WHAT THE TASK REQUIRES: From the listing below, please restate exactly the lines beginning at the one with "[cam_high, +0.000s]" and ending at the one with "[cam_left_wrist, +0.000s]", both included, and skip the pictures.

GIVEN INFORMATION:
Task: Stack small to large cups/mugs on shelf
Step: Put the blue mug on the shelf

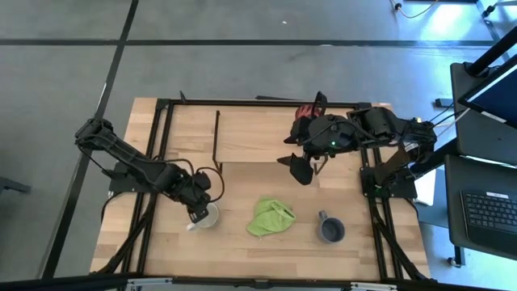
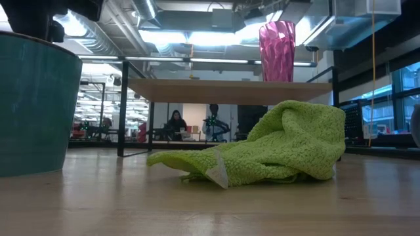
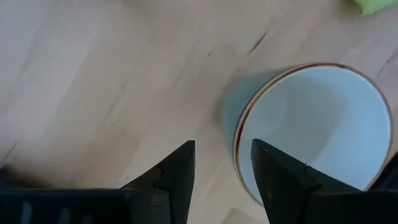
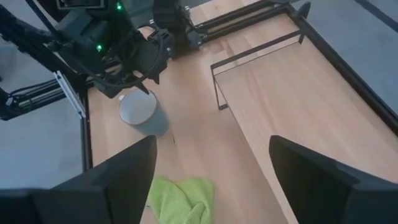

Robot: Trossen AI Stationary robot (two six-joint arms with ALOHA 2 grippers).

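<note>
Left gripper point(image 1: 196, 215), fingers slightly parted and empty, hovers at the 9 o'clock rim of the cream-white mug point(image 1: 208, 215) on the table point(image 1: 242, 242). Right gripper point(image 1: 295, 166), fingers spread wide and empty, hangs over the shelf point(image 1: 250, 133). The red tumbler point(image 2: 277, 51) stands on the shelf. The grey-blue mug point(image 1: 330, 229) sits at 3 o'clock of the green cloth point(image 1: 270, 217).

red tumbler point(image 1: 305, 110): mostly hidden under right arm | cream mug point(image 3: 314, 127): rim cut off at 4 o'clock | people behind shelf point(image 2: 230, 90): blurred

Red ribbed tumbler point(image 2: 277, 51), cream-white mug point(image 1: 207, 216), grey-blue mug point(image 1: 331, 230), green cloth point(image 1: 269, 217).
</note>
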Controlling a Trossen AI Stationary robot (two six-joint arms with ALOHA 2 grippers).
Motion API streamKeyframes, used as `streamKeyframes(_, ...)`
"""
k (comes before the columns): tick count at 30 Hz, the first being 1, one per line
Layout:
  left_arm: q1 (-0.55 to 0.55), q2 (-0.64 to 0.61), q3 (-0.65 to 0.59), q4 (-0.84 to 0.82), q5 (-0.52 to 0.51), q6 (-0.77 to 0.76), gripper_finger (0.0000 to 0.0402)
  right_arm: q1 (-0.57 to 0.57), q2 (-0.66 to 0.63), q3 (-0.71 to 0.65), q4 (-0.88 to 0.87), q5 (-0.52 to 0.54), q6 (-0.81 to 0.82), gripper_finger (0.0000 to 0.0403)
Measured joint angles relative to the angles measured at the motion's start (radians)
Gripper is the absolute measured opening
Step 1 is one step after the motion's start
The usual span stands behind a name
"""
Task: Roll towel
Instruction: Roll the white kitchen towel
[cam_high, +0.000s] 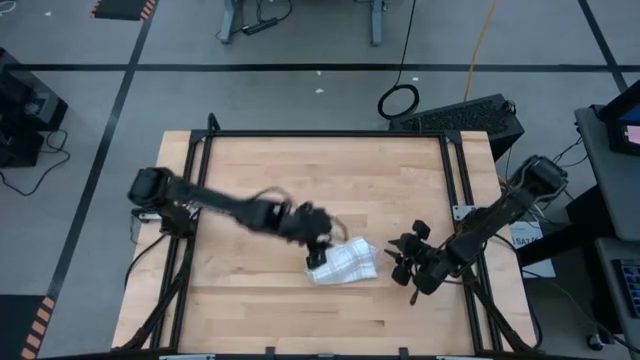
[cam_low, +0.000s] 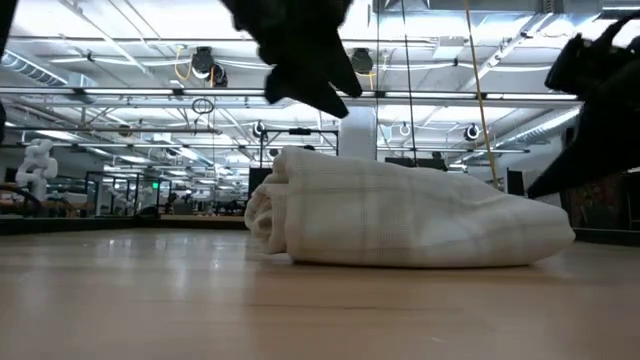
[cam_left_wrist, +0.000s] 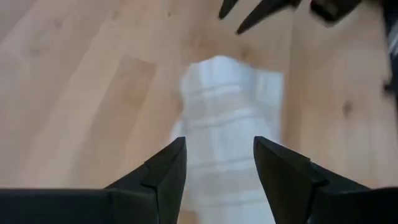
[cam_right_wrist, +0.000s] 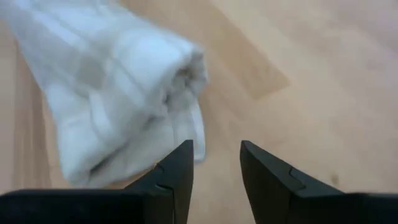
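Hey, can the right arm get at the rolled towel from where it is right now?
Probably yes. The right gripper hangs open just beside the towel, with only bare table between them. The left gripper hovers open over the towel's far end, leaving the near end free.

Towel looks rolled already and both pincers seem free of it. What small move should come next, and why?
Probably lift the left pincer up and away. The towel already lies as a roll on the table, and both the left pincer and the right pincer stand open with nothing between their fingers.

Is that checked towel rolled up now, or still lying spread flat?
Rolled up. The towel lies on the table as a thick bundle, its layered end showing at one side.
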Motion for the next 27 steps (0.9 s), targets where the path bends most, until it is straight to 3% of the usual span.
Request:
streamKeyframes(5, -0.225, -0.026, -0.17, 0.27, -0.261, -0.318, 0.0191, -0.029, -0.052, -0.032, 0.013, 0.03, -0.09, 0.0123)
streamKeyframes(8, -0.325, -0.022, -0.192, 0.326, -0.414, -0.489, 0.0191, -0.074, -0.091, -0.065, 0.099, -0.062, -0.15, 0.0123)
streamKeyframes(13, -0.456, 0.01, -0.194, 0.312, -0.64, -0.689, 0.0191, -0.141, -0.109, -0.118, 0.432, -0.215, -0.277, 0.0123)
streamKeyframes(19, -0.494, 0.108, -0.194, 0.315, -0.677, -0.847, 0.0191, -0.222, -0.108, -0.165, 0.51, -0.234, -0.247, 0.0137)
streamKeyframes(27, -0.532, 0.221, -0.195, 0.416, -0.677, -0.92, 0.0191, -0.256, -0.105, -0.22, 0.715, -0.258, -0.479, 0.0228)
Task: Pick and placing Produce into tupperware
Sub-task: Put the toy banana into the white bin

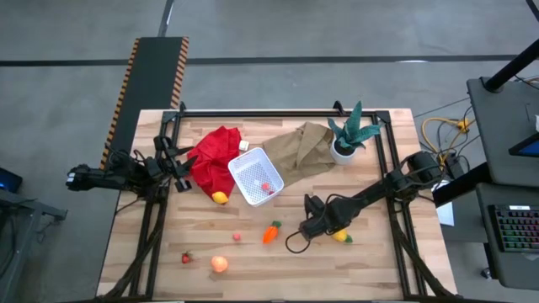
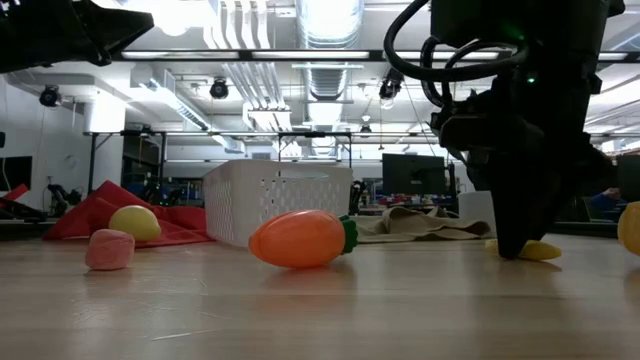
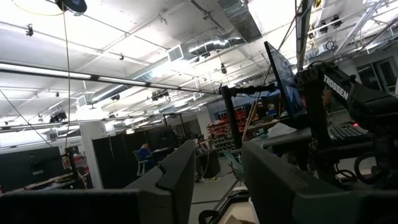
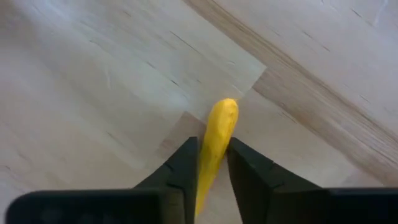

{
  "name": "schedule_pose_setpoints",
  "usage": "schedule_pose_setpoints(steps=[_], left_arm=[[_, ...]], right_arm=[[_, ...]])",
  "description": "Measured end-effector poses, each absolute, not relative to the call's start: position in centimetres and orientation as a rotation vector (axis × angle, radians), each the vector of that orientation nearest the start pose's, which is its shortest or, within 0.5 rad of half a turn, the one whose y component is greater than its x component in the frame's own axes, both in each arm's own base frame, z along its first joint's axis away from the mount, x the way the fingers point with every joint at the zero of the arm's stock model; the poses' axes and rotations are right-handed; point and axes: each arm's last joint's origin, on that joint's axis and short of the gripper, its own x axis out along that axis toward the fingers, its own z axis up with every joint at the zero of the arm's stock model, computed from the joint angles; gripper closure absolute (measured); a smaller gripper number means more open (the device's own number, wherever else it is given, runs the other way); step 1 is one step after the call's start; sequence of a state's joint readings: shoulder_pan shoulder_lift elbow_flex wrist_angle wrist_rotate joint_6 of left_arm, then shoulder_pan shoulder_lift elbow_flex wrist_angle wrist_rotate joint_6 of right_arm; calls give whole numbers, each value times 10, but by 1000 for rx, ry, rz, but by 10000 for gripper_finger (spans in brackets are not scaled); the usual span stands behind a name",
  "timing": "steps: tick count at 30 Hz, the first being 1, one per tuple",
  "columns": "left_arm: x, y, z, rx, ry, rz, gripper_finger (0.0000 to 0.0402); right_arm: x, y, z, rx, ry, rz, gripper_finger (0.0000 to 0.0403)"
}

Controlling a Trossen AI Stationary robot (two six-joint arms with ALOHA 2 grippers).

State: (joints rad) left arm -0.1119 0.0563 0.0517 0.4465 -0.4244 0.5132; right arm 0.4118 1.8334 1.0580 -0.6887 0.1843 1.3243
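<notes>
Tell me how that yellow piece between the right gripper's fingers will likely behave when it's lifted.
The yellow piece looks smooth and glossy, so it may slip. The right gripper has its fingers against both sides near one end, so the free end could pivot or droop. It looks like a hollow plastic toy, so probably light and stiff.

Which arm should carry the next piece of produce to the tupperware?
Right. Its hand already has its fingers on the yellow piece lying on the table. The left hand sits back by the red cloth, holding nothing.

Bare table (image 1: 370, 261) between carrot (image 1: 270, 233) and tupperware (image 1: 255, 178).
</notes>
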Motion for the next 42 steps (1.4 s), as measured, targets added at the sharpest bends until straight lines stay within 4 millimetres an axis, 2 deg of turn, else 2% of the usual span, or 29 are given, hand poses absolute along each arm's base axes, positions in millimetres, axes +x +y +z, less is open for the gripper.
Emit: schedule_pose_setpoints(steps=[9,19,22,27,35,42], left_arm=[[88,2,218,384,-338,408,283],[88,2,217,384,-338,408,283],[88,2,217,383,-338,408,283],[88,2,217,383,-337,408,283],[88,2,217,384,-337,408,283],[88,2,217,384,-337,408,283]], right_arm=[[291,121,137,666,1235,-708,387],[295,123,138,669,1214,-671,393],[303,125,144,643,1143,-635,393],[322,124,161,500,950,-611,393],[357,103,186,345,677,-578,394],[378,66,200,277,618,-548,394]])
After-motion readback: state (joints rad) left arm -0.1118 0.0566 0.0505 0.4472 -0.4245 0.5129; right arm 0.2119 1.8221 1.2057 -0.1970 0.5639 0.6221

SOLUTION:
[cam_high, +0.000s] 
[cam_low, +0.000s] 
[cam_left_wrist, +0.000s] 

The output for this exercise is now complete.